[[ Dataset records, beginning ]]

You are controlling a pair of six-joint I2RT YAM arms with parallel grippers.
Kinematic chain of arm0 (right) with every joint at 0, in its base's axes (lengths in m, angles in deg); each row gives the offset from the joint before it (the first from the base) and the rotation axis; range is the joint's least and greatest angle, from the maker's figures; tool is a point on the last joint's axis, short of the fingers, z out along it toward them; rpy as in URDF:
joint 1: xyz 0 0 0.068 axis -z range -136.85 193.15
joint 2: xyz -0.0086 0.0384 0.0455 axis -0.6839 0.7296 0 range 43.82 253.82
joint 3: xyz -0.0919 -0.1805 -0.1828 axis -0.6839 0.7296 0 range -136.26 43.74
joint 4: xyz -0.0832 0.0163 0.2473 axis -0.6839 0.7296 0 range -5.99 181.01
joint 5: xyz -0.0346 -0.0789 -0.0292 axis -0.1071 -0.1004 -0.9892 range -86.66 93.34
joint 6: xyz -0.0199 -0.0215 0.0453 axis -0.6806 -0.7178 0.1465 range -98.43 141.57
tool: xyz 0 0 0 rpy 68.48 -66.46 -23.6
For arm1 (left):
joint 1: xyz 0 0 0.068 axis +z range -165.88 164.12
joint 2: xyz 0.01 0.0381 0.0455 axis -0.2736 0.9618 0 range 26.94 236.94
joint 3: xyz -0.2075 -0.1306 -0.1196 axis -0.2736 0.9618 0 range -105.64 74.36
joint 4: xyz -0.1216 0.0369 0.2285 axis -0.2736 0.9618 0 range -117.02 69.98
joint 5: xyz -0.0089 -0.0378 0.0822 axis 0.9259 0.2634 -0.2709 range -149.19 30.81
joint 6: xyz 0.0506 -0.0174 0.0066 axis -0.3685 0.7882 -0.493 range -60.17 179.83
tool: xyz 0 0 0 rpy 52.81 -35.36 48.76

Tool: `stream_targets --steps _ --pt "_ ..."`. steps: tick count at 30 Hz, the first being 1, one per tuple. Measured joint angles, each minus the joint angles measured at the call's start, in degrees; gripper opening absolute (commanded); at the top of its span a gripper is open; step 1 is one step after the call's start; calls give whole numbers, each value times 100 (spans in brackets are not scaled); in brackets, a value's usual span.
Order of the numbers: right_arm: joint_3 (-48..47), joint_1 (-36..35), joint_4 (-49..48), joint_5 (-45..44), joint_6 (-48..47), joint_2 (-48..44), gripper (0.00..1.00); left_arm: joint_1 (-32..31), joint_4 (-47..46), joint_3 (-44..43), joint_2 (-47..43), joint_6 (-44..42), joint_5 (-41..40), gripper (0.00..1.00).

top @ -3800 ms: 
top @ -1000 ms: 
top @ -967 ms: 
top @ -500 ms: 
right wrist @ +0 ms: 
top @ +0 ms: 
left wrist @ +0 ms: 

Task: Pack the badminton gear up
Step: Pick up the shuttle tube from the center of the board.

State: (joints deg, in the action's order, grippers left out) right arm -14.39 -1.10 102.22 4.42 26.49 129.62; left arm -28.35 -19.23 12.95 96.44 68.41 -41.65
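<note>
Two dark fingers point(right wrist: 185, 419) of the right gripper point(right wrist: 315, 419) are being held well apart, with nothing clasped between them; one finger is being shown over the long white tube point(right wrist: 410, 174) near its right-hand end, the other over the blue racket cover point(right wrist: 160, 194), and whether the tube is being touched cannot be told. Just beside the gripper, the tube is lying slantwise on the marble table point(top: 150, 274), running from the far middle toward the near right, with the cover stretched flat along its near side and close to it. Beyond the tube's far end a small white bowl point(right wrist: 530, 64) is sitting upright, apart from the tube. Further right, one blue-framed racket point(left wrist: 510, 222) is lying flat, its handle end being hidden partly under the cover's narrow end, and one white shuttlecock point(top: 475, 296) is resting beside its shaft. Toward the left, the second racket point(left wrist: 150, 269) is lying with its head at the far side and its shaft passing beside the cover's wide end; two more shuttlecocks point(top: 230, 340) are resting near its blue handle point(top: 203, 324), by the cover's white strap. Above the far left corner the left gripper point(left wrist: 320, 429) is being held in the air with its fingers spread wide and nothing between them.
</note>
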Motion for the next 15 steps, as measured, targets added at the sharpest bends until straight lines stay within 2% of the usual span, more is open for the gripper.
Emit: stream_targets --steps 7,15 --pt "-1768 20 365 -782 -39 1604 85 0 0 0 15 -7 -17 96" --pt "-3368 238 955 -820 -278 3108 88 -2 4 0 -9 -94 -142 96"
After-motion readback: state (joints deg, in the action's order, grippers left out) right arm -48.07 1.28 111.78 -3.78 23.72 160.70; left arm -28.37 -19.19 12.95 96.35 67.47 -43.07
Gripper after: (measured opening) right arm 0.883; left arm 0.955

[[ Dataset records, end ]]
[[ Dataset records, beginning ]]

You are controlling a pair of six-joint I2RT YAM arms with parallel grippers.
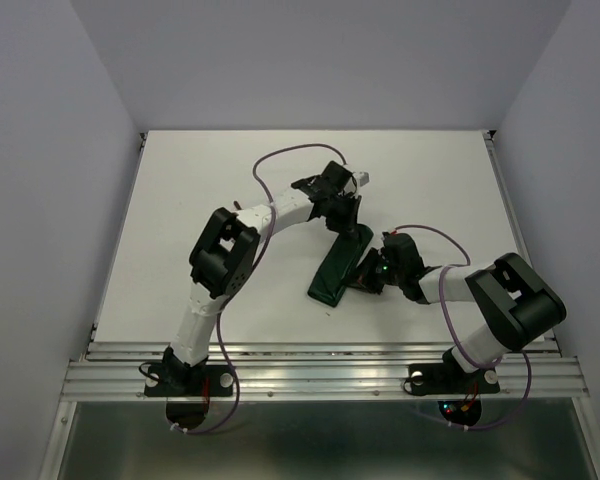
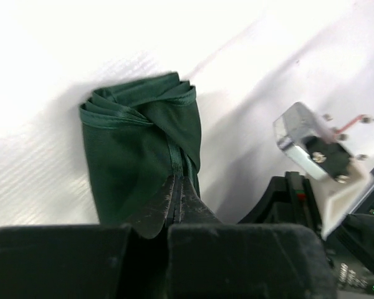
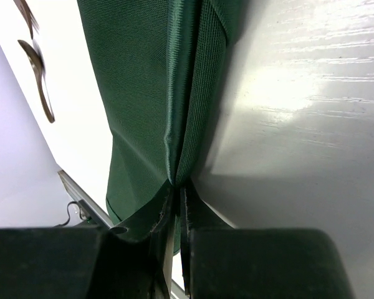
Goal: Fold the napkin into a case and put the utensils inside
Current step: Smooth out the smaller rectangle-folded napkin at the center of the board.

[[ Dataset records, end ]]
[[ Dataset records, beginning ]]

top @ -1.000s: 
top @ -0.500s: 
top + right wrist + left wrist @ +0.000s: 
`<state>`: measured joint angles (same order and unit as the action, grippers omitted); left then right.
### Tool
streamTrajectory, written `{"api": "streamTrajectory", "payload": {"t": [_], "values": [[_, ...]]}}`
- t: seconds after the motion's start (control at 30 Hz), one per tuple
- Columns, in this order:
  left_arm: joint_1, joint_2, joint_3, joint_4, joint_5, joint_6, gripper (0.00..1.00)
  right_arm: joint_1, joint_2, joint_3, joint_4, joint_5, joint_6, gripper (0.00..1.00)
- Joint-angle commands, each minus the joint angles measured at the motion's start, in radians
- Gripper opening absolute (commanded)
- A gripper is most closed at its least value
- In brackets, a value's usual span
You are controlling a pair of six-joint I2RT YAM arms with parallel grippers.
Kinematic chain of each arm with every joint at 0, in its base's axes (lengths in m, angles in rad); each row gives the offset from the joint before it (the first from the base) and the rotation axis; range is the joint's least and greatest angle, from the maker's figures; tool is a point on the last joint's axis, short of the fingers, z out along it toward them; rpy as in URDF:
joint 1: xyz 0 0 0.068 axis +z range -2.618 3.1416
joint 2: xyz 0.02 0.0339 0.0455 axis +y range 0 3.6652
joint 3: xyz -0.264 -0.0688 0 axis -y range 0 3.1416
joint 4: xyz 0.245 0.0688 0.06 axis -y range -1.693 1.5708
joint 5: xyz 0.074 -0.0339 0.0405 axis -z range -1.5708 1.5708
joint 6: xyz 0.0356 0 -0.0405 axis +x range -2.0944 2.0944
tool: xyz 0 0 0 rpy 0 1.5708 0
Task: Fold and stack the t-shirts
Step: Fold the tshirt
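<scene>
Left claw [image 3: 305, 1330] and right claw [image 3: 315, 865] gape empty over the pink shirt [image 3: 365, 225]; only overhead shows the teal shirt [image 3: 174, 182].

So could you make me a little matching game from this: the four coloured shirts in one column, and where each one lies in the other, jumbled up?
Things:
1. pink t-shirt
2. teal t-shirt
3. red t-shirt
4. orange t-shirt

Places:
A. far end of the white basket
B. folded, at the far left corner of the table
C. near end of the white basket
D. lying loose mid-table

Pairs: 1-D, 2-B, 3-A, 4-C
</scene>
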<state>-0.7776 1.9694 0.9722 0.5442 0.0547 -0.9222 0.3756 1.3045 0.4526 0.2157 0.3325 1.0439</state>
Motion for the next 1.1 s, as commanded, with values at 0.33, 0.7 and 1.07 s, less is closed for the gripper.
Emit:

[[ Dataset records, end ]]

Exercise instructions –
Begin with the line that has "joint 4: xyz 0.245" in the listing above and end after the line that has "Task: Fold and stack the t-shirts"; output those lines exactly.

Written answer –
joint 4: xyz 0.245 0.0688 0.06 axis -y range -1.693 1.5708
joint 5: xyz 0.074 -0.0339 0.0405 axis -z range -1.5708 1.5708
joint 6: xyz 0.0356 0 -0.0405 axis +x range -2.0944 2.0944
tool: xyz 0 0 0 rpy 0 1.5708 0
Task: Fold and stack the t-shirts

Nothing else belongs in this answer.